The Department of Homeland Security is required by law to report annually on 43 specific measures of border security effectiveness.
DHS reported on 35 of those metrics in its 2017 report and generally used data and methods that should produce reliable results.
However the report disclosed some, but not all, of the data's limitations. For example, the report didn't indicate that different locations may have recorded some border-related data differently. Complete information about the data would provide context for Congress and the public to fully and appropriately understand the report.
We recommended ways to help DHS improve report quality.
Average wait time at land ports of entry is one of the 43 metrics.

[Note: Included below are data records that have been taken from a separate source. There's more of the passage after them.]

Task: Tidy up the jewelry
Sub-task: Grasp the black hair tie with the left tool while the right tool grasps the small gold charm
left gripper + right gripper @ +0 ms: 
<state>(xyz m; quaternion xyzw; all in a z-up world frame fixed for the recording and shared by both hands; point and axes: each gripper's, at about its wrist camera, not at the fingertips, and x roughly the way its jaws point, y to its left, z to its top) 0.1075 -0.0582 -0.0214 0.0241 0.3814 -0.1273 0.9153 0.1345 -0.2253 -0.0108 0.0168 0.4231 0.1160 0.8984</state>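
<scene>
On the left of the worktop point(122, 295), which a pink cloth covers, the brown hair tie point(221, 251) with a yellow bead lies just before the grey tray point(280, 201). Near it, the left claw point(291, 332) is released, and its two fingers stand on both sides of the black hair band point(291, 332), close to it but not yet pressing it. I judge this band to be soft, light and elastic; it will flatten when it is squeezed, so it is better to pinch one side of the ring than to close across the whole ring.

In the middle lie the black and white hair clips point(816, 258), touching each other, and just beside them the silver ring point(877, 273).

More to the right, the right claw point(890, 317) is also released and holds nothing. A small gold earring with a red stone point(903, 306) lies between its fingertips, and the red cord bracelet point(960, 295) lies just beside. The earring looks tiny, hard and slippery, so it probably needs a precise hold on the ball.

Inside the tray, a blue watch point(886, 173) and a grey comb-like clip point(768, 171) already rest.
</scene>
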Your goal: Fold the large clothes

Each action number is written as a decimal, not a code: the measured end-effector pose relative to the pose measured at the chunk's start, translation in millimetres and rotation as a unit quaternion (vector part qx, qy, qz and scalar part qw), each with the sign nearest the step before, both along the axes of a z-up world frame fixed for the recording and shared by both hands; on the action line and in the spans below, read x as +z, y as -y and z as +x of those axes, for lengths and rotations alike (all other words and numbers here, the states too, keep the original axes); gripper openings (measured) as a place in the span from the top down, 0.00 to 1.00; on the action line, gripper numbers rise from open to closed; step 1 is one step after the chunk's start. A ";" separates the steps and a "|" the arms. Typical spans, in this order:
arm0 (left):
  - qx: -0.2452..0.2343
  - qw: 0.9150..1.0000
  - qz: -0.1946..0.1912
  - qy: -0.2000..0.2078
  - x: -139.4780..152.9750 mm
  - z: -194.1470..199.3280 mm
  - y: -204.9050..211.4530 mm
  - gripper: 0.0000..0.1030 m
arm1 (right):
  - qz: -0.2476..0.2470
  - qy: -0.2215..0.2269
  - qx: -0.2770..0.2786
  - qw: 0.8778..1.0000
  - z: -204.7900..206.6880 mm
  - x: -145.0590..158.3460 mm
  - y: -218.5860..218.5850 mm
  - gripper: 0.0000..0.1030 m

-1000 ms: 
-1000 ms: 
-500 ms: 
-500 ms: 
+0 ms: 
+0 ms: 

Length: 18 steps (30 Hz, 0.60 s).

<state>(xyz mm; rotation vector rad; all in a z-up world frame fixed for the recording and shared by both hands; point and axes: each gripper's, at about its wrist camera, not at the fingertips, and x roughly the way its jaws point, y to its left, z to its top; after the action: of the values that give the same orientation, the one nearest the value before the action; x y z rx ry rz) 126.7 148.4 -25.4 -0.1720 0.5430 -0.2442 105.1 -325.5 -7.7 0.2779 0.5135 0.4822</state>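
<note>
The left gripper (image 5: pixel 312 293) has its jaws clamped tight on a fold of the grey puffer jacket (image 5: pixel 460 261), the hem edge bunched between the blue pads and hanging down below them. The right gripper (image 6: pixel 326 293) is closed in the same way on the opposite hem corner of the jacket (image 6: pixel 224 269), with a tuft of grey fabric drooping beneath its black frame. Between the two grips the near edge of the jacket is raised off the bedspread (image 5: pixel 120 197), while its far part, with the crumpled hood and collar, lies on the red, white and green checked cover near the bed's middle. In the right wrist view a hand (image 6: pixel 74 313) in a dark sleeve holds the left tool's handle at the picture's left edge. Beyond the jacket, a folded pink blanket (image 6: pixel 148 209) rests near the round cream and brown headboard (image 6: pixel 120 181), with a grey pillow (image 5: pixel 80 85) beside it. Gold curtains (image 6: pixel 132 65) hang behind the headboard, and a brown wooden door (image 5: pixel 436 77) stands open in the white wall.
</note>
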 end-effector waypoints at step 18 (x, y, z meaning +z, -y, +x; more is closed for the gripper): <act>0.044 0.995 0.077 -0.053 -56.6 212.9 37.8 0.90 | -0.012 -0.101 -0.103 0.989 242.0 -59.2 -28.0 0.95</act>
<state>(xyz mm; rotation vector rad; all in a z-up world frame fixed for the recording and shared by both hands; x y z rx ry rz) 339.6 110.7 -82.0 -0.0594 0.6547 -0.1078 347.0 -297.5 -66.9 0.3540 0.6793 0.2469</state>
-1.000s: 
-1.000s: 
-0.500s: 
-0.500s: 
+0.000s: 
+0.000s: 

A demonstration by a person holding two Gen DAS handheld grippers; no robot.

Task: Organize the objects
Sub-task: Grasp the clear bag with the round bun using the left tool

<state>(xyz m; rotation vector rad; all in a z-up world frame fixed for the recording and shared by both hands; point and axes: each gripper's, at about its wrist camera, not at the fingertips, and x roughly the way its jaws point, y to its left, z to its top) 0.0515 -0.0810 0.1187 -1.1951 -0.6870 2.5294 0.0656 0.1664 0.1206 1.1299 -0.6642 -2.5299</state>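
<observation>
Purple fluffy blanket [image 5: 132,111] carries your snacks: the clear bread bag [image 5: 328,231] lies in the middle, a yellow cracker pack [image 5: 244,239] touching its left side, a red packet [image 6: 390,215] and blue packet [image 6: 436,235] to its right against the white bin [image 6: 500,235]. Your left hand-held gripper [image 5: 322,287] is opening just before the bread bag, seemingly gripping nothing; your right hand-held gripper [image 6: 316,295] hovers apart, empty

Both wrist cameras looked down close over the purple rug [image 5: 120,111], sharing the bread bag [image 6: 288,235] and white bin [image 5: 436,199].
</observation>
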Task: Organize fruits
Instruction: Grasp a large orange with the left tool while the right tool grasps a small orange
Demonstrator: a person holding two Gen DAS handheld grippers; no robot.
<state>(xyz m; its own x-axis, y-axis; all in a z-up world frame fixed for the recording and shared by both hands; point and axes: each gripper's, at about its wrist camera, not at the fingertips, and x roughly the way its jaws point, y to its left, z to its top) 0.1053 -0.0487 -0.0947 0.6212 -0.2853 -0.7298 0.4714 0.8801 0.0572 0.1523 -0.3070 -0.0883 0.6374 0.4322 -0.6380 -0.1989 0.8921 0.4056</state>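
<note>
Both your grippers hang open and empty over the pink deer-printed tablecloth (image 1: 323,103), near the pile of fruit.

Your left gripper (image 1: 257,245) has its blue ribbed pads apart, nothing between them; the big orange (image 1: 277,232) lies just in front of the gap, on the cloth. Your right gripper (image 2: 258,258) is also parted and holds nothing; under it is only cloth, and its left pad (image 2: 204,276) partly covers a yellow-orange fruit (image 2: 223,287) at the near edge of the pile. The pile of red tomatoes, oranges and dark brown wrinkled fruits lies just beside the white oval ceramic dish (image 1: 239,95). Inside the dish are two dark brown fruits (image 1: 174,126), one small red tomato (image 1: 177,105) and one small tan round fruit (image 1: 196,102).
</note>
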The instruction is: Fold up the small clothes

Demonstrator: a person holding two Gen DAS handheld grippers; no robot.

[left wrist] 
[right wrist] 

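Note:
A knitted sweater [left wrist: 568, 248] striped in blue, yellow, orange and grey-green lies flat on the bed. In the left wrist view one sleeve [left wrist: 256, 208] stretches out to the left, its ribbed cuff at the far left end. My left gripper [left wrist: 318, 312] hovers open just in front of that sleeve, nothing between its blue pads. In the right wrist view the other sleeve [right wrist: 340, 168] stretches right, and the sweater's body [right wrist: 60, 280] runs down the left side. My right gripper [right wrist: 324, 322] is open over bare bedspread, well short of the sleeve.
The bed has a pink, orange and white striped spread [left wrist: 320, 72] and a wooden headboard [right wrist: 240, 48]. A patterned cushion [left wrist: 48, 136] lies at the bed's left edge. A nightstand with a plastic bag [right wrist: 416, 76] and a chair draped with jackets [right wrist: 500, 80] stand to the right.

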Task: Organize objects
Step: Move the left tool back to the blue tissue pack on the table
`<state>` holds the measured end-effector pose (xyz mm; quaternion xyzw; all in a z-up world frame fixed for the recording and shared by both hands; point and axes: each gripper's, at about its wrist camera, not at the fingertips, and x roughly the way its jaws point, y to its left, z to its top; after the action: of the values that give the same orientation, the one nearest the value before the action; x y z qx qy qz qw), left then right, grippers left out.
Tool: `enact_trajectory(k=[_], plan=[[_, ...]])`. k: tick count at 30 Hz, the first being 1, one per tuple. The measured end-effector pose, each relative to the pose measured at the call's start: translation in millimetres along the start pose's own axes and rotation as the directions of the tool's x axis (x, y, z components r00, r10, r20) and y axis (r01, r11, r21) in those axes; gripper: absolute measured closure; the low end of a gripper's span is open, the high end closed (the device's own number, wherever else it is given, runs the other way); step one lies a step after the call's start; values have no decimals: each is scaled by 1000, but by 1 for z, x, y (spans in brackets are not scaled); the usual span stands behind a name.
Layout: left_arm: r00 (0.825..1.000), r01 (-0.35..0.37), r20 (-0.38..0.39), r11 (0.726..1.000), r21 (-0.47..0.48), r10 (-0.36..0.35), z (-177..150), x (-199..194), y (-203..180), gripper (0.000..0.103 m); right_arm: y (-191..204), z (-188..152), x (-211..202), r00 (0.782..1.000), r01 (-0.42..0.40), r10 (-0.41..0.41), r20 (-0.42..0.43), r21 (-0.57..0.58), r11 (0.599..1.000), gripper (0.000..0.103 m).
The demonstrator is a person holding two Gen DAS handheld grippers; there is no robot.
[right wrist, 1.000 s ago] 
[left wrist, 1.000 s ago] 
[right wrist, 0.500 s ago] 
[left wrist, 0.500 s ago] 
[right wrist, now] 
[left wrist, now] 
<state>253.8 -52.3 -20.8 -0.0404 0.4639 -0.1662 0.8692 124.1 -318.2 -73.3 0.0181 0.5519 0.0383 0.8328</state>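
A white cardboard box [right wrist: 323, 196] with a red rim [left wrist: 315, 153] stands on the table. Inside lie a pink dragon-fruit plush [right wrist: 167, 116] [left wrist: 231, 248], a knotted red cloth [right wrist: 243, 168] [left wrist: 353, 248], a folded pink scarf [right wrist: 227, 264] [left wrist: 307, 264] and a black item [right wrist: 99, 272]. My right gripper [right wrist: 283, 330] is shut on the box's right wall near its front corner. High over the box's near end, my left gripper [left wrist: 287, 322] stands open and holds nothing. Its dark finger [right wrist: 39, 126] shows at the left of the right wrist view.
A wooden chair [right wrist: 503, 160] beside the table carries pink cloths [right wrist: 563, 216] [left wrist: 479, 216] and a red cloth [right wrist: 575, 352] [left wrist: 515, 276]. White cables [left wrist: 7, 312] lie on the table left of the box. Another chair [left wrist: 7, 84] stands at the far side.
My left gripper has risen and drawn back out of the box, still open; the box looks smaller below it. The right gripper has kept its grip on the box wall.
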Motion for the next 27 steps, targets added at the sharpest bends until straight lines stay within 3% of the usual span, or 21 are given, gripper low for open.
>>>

Photo of vehicles lined up at a border crossing.
What GAO Found
The Department of Homeland Security (DHS) reported on 35 of 43 metrics called for by the National Defense Authorization Act (NDAA) for Fiscal Year 2017 (see figure); it generally used quality information, but did not identify some data limitations. GAO found that about half of the 35 metrics generally included elements as called for by the NDAA, while 17 metrics differed, such as in scope or calculation. For example, DHS only provided information on the southwest border for some metrics, such as the estimate of undetected unlawful border crossers for which a methodology for estimating unlawful crossings for the northern border had not yet been completed. DHS components responsible for collecting the metric data generally have processes in place to ensure the reliability of the data and the quality of the information provided. DHS also identified and disclosed limitations for some, but not all, of the data elements and metrics used. For example, GAO found that DHS did not disclose limitations on data related to apprehensions of individuals that were assisted by unmanned aerial systems. By developing and implementing a process to systematically review the reliability of the data and comprehensively identify and communicate limitations, DHS would improve the quality of the information provided.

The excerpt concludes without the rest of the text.